Pageant of the Masters: 75 Years

o. Pageant This year’s "staycation" has taken me to Laguna Nigel Beach, where the famed Pageant of the Masters has been leaving audiences gasping with amazement for 75 years. Happy anniversary. Hundreds of volunteers and professional crafts people, musicians and technicians create "tableaux vivants," or "living pictures" of famous paintings, and sculptures, and porcelain and fountains. The image at left was one of the many amazing, not-to-be-believed scenes, this of a sculpture by Edward Eyth, which was created for this year’s Olympics, and is currently on display in Beijing. Recreated here in southern California, I found it impossible to believe that two people could stand still for three minutes in this position of balance and contortion, but they did. Pageant2 The two-hour show also featured scenes from Shakespeare, Degas, Toulouse-Lautrec, an insane living sculpture from off the top of the Garnier Opera House in Paris.

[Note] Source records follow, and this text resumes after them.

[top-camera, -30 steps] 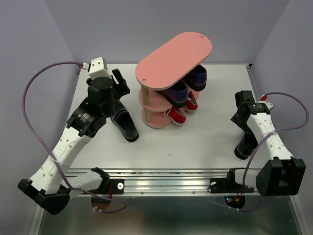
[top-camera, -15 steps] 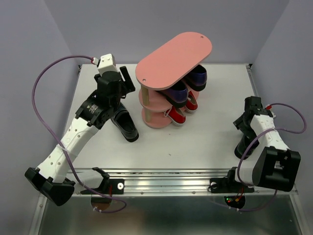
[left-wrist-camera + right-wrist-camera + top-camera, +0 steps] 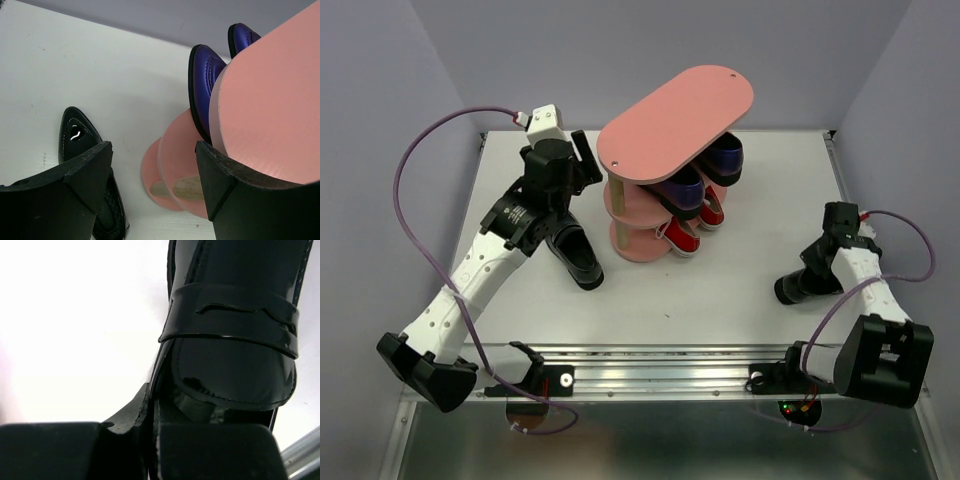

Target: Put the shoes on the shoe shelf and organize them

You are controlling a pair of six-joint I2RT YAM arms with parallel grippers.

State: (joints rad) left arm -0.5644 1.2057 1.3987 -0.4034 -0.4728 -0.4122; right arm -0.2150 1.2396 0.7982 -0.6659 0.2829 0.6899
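Observation:
The pink shoe shelf stands mid-table, with a dark purple pair on its middle board and a red sneaker pair on the bottom one. One black loafer lies on the table left of the shelf. My left gripper hovers open above it, beside the shelf's left end; in the left wrist view that gripper frames the loafer's toe, the purple shoes and the shelf. At the right my right gripper is shut on the other black loafer, pinching its side wall.
The table's metal front rail runs along the near edge, where both arm bases sit. Purple walls close the left, right and back sides. Cables loop from each wrist.
My right gripper has shut on the right black loafer, which now points left. My left arm has moved slightly back and right toward the shelf, still open.

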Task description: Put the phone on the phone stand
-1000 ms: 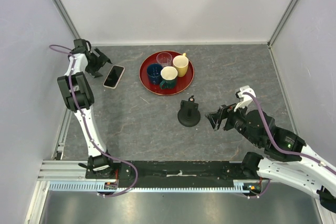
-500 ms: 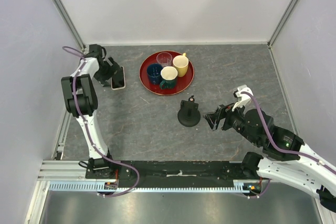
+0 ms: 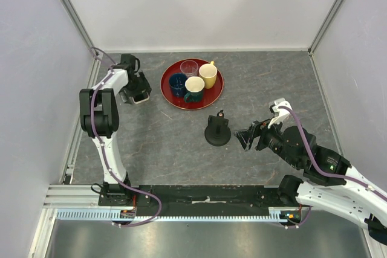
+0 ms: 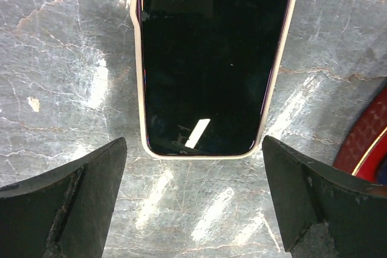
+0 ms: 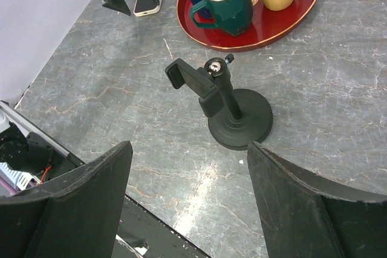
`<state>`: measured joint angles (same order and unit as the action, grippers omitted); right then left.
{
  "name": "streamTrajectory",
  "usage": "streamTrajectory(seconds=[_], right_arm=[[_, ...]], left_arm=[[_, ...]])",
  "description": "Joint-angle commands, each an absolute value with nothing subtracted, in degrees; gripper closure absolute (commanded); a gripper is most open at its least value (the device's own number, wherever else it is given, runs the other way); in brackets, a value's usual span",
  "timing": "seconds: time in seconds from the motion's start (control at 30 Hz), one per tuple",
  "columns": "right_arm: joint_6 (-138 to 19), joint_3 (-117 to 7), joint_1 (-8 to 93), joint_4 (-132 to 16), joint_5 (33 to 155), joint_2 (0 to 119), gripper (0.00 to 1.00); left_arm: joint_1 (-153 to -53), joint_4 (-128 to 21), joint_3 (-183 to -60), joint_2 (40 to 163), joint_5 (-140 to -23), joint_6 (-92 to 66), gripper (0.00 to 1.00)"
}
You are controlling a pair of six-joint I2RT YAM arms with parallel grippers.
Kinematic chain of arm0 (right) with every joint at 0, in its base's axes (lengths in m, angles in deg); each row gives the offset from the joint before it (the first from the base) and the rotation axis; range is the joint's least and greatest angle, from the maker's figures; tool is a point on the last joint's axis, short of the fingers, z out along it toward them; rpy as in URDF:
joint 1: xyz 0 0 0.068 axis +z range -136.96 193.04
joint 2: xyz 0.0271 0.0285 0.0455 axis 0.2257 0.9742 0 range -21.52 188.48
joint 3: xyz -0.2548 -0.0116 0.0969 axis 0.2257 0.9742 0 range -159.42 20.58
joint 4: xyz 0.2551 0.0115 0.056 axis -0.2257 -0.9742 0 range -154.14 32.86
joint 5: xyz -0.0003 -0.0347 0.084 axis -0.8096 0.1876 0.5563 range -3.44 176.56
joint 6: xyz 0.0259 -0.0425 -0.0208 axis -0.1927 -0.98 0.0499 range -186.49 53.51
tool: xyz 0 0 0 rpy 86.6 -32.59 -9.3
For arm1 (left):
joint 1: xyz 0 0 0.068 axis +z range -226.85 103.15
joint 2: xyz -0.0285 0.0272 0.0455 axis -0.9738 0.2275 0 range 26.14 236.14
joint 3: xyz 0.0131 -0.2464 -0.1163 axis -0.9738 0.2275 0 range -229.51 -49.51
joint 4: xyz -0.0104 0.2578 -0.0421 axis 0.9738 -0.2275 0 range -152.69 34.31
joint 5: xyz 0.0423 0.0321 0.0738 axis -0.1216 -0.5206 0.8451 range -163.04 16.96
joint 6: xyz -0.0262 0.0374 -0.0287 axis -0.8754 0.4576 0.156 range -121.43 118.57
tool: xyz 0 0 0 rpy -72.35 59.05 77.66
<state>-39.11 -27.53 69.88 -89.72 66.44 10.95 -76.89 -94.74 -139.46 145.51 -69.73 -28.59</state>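
left gripper [image 4: 192,144] wide open, empty, over phone [image 4: 208,58] | right gripper [image 5: 188,144] open, empty, near phone stand [image 5: 239,122]

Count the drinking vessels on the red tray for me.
4, all on the red tray: a clear glass at the far edge, a yellow mug far right, a dark blue cup on the left, a green mug at the near side. None appears hidden.

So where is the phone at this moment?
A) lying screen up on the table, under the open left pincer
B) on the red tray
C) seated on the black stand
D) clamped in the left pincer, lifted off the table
A: the left wrist view shows the phone flat on the table, dark screen up, with the left pincer open and not closed on it.
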Motion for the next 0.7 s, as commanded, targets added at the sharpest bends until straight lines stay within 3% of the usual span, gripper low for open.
streamTrajectory(seconds=[0.0, 0.43, 0.67], right_arm=[[-38.7, -27.0, 70.0, -87.4, 67.2, 11.4, 0.17], [-38.8, -27.0, 70.0, -87.1, 66.7, 11.9, 0.16], [-38.9, -26.7, 70.0, -87.1, 66.4, 11.4, 0.16]], left_arm=[[-78.5, -96.9, -142.4, 144.8, -61.4, -25.9, 0.0], [-80.3, -113.1, -166.1, 160.8, -57.0, -26.4, 0.0], [-80.0, -115.0, -170.4, 163.8, -56.4, -25.2, 0.0]])
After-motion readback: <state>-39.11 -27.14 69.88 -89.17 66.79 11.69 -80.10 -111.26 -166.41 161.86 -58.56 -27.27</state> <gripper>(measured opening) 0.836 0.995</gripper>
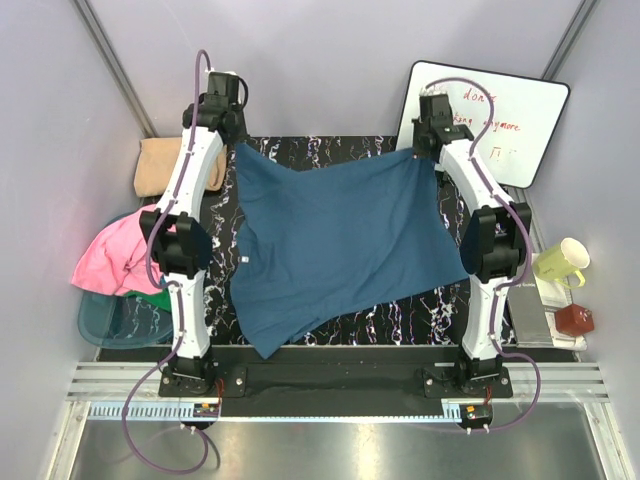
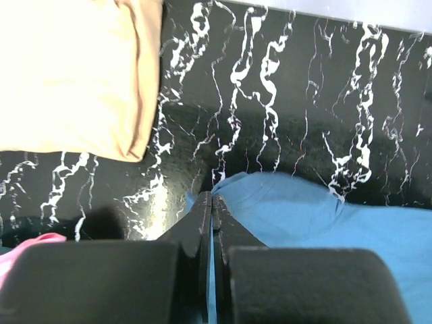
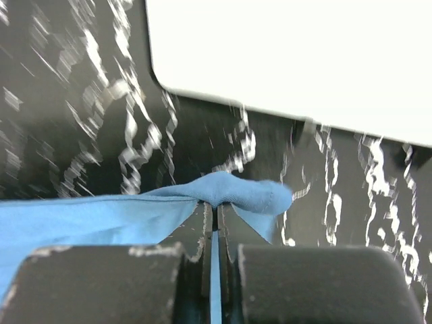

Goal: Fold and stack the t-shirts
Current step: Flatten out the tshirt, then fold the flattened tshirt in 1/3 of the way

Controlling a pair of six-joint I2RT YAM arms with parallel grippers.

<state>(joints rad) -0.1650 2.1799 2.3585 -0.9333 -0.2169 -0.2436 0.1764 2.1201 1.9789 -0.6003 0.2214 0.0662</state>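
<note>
Teal-blue soft cloth t-shirt (image 1: 340,245) lies stretched over the black marbled tabletop (image 1: 420,318). Left gripper (image 2: 212,202) and right gripper (image 3: 216,210) each clamp a far corner. Step: spreading flat (near hem possibly rumpled). Next: lower, release, fold.

Your dark blue t-shirt (image 1: 340,240) was soft, matt cloth, a fine knit that hung in loose wrinkles. The tan t-shirt (image 1: 157,165) looked like the same plain cloth, smooth and dull, as did the pink t-shirt (image 1: 108,255) and the green t-shirt (image 1: 148,298). Your table top (image 1: 320,148) was black, veined white like marble, smooth and slightly glossy. The translucent bin (image 1: 100,320) looked like teal plastic. Your left gripper (image 2: 212,199) and right gripper (image 3: 216,208) had matt black plastic fingers, scuffed pale along the edges. The whiteboard (image 1: 505,110) was glossy white, and the mug (image 1: 563,262) was glazed and shiny. The rails (image 1: 330,380) nearest you were ribbed bare metal, and the sheet (image 1: 330,450) below them was brushed metal with a dull sheen.
</note>
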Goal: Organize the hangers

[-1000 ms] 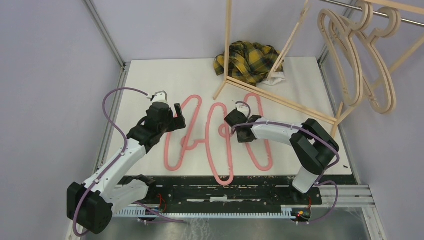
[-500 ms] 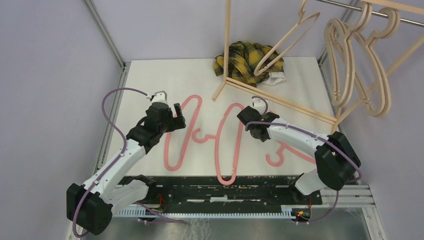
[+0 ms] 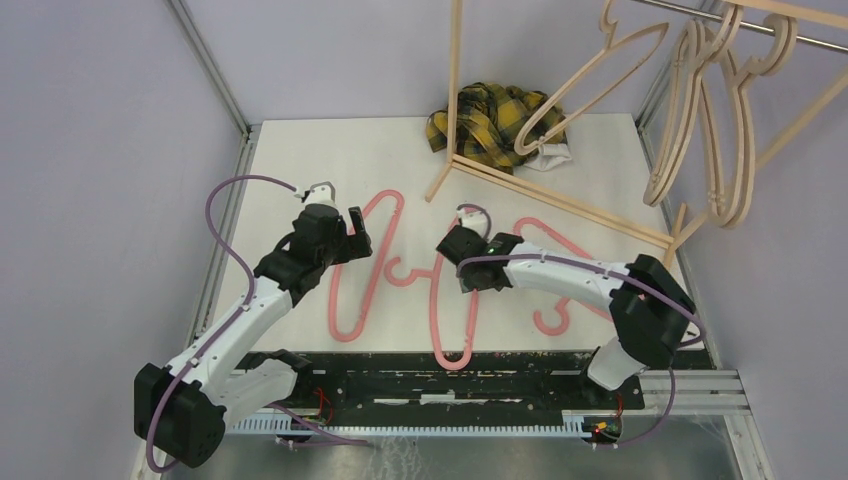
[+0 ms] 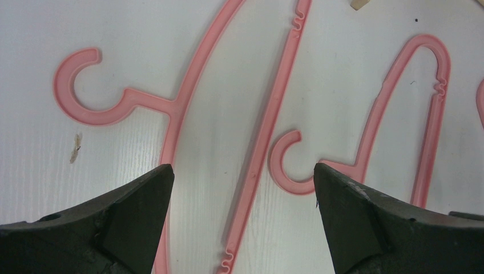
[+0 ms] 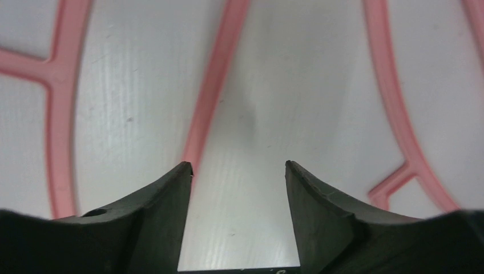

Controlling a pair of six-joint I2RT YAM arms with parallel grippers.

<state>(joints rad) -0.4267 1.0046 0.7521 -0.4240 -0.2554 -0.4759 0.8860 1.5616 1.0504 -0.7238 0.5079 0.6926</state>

Happily, from time to time one of the child posers would move a bit. Otherwise it was hard to imagine that these were real people and not painted figurines. At left, see an art director working on a scene from one of Toulouse-Lautrec’s Montmartre cafes. The show ended with its signature recreation of the "Last Supper." This outdoor event is performed seven days a week in the month of August, and is on for another week, but is sold out. (Note to the courageous: I found some tickets at the door.)

Bravo to Laguna Beach for keeping alive this long-lost, 19th century performance art.